=== WHAT YOU WILL DO ===
Lines containing the word "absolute" in the data below: say how many, with no other text.

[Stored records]
▼▼▼

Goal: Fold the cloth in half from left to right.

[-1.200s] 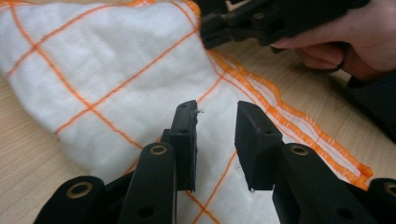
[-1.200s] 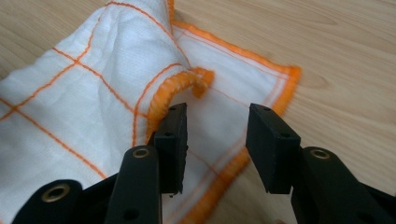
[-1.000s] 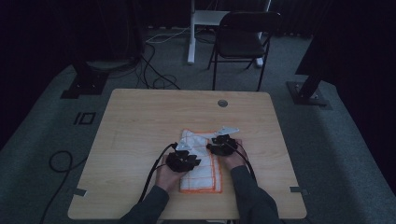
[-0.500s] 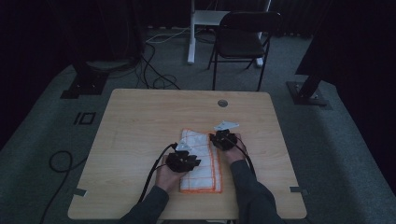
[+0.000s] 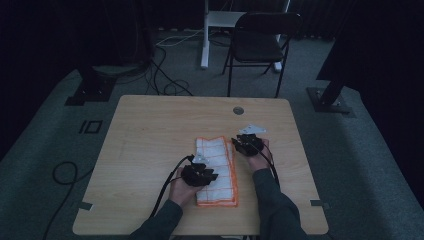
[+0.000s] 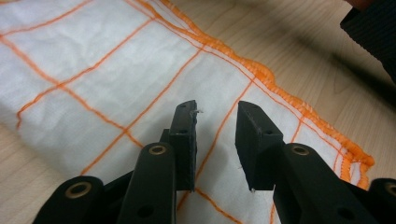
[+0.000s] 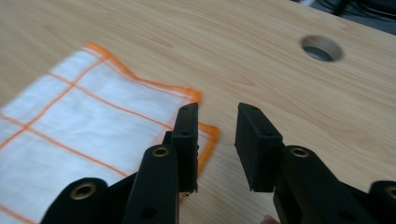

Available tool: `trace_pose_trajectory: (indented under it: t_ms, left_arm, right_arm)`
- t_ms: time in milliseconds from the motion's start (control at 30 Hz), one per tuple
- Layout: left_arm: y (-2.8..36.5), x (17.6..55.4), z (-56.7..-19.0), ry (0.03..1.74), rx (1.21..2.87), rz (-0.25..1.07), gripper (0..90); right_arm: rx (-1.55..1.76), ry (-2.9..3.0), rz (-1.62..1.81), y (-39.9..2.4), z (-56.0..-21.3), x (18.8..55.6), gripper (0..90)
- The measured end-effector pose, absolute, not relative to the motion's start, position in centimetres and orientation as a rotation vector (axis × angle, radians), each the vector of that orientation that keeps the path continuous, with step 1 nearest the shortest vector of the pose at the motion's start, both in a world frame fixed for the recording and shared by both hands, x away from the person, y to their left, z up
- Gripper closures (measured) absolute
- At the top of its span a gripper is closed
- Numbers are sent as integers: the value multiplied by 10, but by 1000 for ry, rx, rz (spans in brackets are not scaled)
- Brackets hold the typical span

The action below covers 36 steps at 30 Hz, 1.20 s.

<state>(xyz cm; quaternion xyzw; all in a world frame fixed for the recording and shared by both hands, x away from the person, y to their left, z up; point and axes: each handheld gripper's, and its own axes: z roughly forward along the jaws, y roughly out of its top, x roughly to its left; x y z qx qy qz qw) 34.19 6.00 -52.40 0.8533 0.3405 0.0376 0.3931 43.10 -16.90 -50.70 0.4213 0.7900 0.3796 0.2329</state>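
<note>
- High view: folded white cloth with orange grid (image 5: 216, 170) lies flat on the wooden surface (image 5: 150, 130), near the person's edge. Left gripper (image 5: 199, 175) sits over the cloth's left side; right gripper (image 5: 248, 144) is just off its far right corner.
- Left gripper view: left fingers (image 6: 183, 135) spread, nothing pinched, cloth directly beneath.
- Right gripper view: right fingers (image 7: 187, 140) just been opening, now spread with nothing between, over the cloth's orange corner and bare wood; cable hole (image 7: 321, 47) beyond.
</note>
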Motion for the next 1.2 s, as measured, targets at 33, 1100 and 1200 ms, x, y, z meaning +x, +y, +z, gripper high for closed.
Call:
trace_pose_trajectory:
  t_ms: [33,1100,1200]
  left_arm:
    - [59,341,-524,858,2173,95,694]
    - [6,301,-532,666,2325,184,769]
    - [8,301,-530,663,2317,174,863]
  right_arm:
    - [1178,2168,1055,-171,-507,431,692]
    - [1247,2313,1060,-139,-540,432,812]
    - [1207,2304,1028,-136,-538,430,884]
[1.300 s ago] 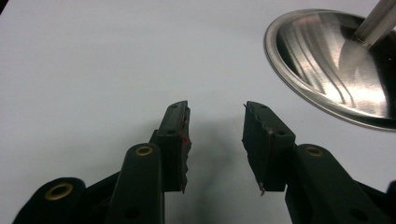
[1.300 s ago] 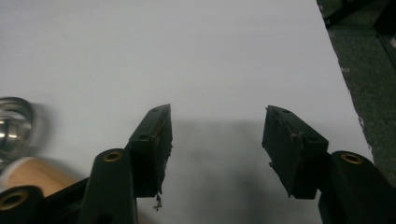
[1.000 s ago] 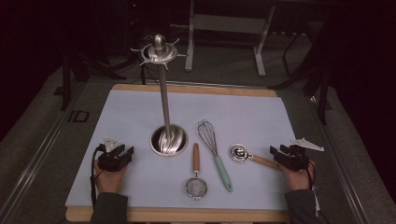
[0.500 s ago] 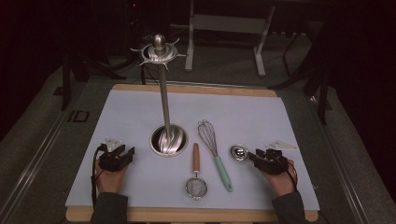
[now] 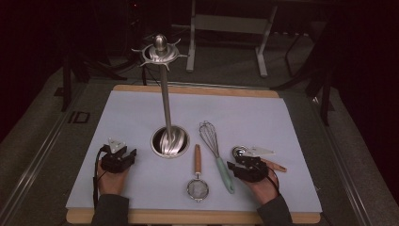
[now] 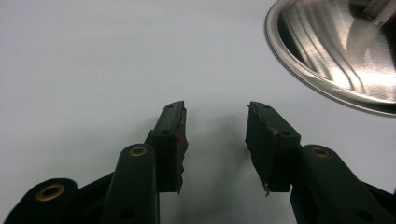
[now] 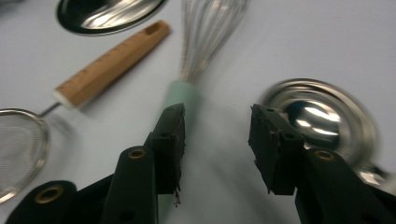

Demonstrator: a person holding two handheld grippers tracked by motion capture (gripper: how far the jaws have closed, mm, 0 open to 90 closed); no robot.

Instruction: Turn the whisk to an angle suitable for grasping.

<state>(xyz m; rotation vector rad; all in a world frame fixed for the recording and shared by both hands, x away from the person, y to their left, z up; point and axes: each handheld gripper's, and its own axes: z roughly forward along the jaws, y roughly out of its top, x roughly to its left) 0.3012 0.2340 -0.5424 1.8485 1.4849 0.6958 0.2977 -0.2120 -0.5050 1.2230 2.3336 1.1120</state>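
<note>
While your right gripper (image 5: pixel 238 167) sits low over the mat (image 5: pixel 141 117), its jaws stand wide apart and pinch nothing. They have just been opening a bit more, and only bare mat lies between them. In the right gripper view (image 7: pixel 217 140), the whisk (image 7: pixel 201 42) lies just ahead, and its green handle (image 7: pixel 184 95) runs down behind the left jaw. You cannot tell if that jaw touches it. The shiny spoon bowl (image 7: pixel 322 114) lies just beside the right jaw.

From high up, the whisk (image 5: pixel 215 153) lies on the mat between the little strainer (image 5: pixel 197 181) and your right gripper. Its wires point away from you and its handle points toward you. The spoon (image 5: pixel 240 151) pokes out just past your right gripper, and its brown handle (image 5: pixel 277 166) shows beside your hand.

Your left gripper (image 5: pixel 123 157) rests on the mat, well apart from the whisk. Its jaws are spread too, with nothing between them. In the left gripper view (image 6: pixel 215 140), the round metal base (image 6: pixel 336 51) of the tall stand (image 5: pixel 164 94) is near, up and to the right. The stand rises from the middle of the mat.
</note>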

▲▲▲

=== RESULT FOR THIS TASK ===
2